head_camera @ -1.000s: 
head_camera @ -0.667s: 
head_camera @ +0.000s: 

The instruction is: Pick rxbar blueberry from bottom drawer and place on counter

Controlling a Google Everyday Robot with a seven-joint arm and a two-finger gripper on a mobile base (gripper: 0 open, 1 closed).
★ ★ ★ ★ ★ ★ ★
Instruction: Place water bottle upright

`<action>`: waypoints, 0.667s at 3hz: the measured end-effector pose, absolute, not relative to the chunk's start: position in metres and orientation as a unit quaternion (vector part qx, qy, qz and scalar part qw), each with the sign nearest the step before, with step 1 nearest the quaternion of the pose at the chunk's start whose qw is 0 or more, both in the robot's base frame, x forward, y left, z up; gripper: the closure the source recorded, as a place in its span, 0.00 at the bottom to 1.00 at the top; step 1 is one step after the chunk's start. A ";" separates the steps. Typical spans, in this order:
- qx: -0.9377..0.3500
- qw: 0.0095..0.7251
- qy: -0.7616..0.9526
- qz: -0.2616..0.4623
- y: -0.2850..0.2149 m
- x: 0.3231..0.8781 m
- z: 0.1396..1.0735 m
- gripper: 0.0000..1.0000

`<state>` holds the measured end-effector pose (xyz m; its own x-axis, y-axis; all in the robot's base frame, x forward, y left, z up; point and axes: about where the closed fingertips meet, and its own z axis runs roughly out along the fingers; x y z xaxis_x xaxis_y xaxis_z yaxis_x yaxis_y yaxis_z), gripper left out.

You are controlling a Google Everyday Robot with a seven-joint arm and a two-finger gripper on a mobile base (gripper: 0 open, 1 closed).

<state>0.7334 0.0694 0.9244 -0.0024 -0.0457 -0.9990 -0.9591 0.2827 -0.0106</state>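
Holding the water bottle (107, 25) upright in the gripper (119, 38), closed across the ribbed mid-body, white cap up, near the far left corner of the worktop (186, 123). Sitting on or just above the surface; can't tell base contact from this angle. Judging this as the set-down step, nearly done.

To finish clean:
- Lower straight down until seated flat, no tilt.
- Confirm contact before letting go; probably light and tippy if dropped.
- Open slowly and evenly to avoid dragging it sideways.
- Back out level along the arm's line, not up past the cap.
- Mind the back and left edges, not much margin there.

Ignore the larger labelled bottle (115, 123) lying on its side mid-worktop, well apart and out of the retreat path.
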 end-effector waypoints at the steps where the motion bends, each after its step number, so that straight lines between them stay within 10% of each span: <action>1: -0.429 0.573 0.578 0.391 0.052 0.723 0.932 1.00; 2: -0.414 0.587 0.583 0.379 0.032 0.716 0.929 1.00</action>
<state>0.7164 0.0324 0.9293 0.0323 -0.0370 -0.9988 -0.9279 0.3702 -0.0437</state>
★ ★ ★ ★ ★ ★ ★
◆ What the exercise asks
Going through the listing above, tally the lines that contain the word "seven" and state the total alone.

◆ Task response
2